#### WHAT THE EXERCISE ASKS:
Could the listing below be reproduced exactly, minus its pictures?

#### PROVIDED DATA:
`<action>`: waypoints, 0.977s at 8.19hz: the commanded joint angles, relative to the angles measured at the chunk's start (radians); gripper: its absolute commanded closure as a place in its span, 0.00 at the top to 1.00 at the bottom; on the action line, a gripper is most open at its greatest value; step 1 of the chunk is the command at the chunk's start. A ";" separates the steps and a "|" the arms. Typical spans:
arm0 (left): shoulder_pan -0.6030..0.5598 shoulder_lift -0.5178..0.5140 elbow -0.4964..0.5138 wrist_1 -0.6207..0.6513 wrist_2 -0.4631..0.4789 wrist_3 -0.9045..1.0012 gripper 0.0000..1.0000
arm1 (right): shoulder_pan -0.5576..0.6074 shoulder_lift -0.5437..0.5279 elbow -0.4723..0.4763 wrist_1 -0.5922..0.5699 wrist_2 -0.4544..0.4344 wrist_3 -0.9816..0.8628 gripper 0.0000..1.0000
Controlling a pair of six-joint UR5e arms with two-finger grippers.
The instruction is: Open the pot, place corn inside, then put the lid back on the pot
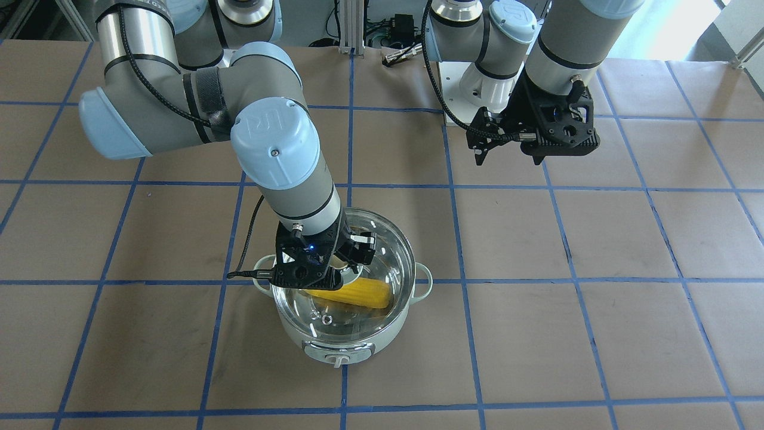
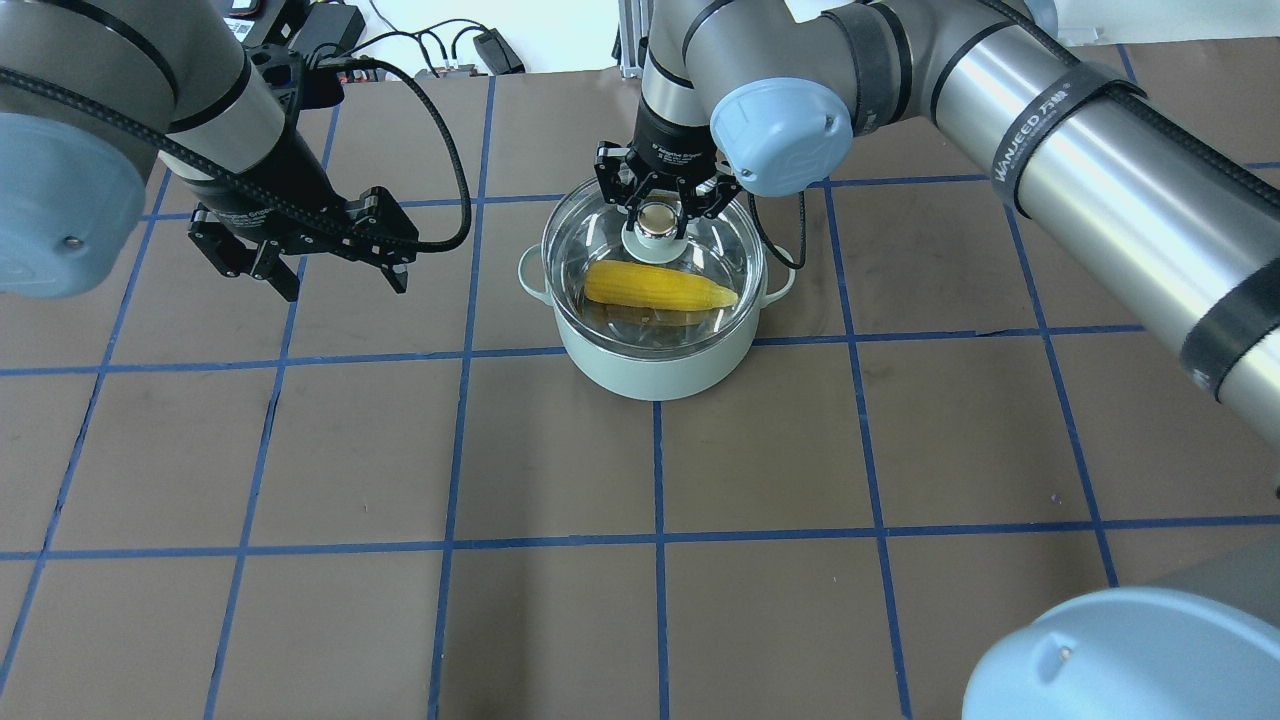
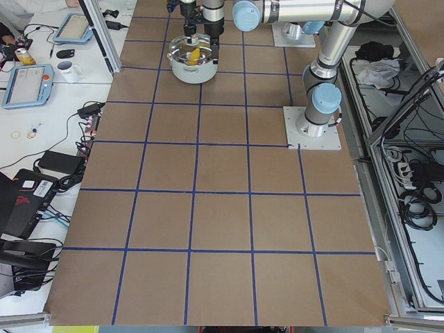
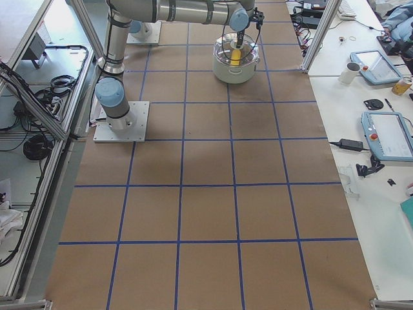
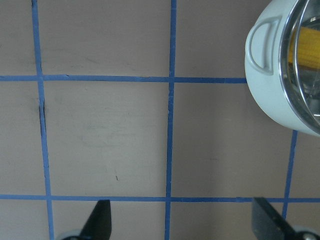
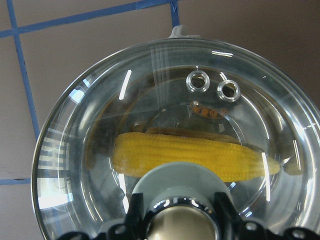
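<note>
The mint-green pot stands on the table near the middle. The yellow corn lies inside it, seen through the glass. The clear glass lid covers the pot's mouth. My right gripper is over the lid's centre, its fingers on either side of the beige knob and shut on it. In the right wrist view the lid fills the frame with the corn under it. My left gripper is open and empty, above the table to the left of the pot.
The table is brown paper with a blue tape grid. Cables and a power supply lie at the far edge. Tablets and a mug sit on side benches off the table.
</note>
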 commanded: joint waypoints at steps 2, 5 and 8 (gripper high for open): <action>0.001 -0.006 -0.001 0.013 0.001 -0.006 1.00 | 0.000 0.000 0.015 -0.002 -0.002 0.000 0.35; 0.001 -0.006 -0.001 0.012 -0.002 0.000 1.00 | 0.000 -0.002 0.018 -0.026 -0.001 -0.001 0.72; 0.001 -0.006 -0.001 0.013 -0.006 -0.008 1.00 | 0.000 -0.005 0.014 -0.057 0.008 0.009 0.87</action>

#### SOLUTION TO THIS PROBLEM:
`<action>`: waypoints, 0.977s at 8.19hz: the commanded joint angles, relative to the angles measured at the chunk's start (radians); gripper: its absolute commanded closure as a place in its span, 0.00 at the top to 1.00 at the bottom; on the action line, a gripper is most open at its greatest value; step 1 of the chunk is the command at the chunk's start. A ";" separates the steps and a "|" the arms. Typical spans:
arm0 (left): shoulder_pan -0.6030..0.5598 shoulder_lift -0.5178..0.5140 elbow -0.4964..0.5138 wrist_1 -0.6207..0.6513 wrist_2 -0.4631..0.4789 wrist_3 -0.9045..1.0012 gripper 0.0000..1.0000
arm1 (right): shoulder_pan -0.5576..0.6074 shoulder_lift -0.5437..0.5279 elbow -0.4723..0.4763 wrist_1 -0.5922..0.5699 wrist_2 -0.4544..0.4344 wrist_3 -0.9816..0.8628 gripper 0.0000..1.0000
Controlling a pair of six-joint UR5e arms with two-finger grippers.
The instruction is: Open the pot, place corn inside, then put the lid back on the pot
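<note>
The mint-green pot stands on the table near the middle. The yellow corn lies inside it, seen through the glass. The clear glass lid covers the pot's mouth. My right gripper is over the lid's centre, its fingers on either side of the beige knob and shut on it. In the right wrist view the lid fills the frame with the corn under it. My left gripper is open and empty, above the table to the left of the pot.
The table is brown paper with a blue tape grid. Cables and a power supply lie at the far edge. Tablets and a mug sit on side benches off the table.
</note>
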 commanded: joint waypoints at steps 2, 5 and 8 (gripper high for open): <action>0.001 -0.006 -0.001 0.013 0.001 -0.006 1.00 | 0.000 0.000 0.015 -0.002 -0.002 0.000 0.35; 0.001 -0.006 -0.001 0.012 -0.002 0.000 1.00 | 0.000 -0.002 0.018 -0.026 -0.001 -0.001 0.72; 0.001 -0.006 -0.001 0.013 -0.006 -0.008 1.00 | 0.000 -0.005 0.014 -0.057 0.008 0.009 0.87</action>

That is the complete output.